**What the task asks:**
Could you work out how many lines of the material below hold "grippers"? Only the number is needed.

**Data below:**
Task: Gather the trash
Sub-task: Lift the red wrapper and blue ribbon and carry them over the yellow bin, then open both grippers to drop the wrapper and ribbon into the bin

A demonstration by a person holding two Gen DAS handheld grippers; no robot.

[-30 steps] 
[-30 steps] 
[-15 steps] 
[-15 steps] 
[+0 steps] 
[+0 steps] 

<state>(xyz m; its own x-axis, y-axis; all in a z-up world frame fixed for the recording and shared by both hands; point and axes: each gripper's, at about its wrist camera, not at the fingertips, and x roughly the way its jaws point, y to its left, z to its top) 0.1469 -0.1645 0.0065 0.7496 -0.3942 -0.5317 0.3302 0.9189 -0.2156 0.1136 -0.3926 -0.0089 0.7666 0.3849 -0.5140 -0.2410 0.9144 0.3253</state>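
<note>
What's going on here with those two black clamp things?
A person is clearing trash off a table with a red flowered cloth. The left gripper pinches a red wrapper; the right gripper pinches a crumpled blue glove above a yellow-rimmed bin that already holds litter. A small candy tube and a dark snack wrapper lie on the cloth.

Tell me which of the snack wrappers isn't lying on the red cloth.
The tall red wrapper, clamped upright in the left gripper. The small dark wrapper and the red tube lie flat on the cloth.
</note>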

**Task answer:**
2